What is the best place to document this for the future?- as it likely takes not much time extra compared to setting up the full RAID configuration?

Script wmf-auto-reimage was launched by jynus on cumin2001.codfw.wmnet for hosts:

backup2004.codfw.wmnet

The log can be found in /var/log/wmf-auto-reimage/202105241613_jynus_12901_backup2004_codfw_wmnet.log.

I've documented the requirement at: https://wikitech.wikimedia.org/wiki/Raid_setup but please let me know if there is a better place/preferred location.

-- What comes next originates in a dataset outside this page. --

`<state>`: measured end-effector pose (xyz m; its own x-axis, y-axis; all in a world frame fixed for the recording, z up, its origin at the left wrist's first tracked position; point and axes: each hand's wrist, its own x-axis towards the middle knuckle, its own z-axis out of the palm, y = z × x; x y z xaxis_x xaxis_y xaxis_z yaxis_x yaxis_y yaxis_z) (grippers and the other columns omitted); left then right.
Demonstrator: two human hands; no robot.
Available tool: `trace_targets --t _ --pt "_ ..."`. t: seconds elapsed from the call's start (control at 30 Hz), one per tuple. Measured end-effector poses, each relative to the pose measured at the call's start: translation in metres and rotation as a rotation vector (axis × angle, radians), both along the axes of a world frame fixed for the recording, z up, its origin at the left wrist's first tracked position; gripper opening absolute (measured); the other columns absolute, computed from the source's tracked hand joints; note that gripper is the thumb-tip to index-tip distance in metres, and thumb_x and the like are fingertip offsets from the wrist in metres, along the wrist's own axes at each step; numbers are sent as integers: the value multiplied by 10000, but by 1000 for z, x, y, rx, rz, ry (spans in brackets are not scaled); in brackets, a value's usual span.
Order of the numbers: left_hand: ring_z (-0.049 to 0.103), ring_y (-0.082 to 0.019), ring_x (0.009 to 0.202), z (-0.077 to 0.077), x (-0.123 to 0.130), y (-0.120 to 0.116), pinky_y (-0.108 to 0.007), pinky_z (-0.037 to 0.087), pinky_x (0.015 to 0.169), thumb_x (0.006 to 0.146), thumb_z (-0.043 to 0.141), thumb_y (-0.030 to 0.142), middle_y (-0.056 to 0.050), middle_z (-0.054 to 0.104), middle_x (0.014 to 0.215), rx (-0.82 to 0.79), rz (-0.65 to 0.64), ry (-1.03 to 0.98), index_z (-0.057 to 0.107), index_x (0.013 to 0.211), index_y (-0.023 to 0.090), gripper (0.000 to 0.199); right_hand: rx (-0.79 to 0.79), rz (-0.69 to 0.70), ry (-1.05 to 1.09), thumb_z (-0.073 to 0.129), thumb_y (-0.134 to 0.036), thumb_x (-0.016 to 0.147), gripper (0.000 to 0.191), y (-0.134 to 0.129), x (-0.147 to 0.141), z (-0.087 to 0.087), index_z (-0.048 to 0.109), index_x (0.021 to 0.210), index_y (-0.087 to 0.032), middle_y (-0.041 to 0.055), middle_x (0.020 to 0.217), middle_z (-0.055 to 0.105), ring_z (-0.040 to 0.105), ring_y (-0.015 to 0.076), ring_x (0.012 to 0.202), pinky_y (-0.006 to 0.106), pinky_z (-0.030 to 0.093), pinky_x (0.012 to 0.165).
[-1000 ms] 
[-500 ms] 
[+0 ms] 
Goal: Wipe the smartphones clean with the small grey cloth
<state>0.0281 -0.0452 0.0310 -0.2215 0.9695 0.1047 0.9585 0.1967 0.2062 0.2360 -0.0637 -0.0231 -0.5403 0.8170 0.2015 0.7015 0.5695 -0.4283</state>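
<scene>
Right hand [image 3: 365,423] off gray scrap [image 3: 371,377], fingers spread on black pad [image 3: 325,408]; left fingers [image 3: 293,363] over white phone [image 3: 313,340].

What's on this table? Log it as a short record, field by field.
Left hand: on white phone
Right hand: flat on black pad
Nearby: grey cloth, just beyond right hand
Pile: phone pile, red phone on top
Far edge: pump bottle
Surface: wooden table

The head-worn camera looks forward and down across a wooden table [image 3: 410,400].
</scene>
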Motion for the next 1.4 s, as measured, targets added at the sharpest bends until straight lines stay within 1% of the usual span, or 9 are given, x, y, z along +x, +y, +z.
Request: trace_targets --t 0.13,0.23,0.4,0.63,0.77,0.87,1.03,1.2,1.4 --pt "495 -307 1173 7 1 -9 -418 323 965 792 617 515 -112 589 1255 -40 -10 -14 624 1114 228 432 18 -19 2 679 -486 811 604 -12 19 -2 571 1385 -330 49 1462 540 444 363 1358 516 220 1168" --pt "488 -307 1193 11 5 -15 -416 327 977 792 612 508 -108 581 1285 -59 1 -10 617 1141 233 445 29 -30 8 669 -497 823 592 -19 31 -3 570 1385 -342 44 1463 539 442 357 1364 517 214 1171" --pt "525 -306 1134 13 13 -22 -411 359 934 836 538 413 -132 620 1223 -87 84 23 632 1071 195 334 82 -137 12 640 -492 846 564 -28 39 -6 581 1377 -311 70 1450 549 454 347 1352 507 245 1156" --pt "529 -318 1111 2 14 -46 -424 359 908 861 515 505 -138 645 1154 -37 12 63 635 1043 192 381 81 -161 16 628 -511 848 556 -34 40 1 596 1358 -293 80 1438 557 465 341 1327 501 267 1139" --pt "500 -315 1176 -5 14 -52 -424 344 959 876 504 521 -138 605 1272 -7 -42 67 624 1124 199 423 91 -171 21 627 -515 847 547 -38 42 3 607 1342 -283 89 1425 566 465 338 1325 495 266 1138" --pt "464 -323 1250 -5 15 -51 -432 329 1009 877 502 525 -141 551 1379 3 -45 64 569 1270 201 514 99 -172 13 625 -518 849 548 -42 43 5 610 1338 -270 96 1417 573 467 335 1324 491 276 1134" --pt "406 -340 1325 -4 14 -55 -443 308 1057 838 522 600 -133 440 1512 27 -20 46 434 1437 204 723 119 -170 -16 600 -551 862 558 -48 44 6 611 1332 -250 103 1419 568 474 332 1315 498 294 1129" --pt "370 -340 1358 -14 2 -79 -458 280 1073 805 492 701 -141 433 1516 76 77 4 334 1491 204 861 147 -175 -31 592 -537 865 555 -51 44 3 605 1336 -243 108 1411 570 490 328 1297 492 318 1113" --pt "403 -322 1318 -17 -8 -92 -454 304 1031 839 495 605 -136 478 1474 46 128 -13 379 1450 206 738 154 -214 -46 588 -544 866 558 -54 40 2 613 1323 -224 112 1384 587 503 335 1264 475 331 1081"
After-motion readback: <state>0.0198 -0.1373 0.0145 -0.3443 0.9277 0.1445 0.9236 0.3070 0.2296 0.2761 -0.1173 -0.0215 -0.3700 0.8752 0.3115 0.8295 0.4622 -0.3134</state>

Completed auto-reimage of hosts:

['backup2004.codfw.wmnet']

and were ALL successful.

@jcrespo first SSD is set to bootable

Thank you very much! This will help me speed up the reimages.

Script wmf-auto-reimage was launched by jynus on cumin2001.codfw.wmnet for hosts:

['backup2005.codfw.wmnet', 'backup2006.codfw.wmnet', 'backup2007.codfw.wmnet']

The log can be found in /var/log/wmf-auto-reimage/202105250759_jynus_8094.log.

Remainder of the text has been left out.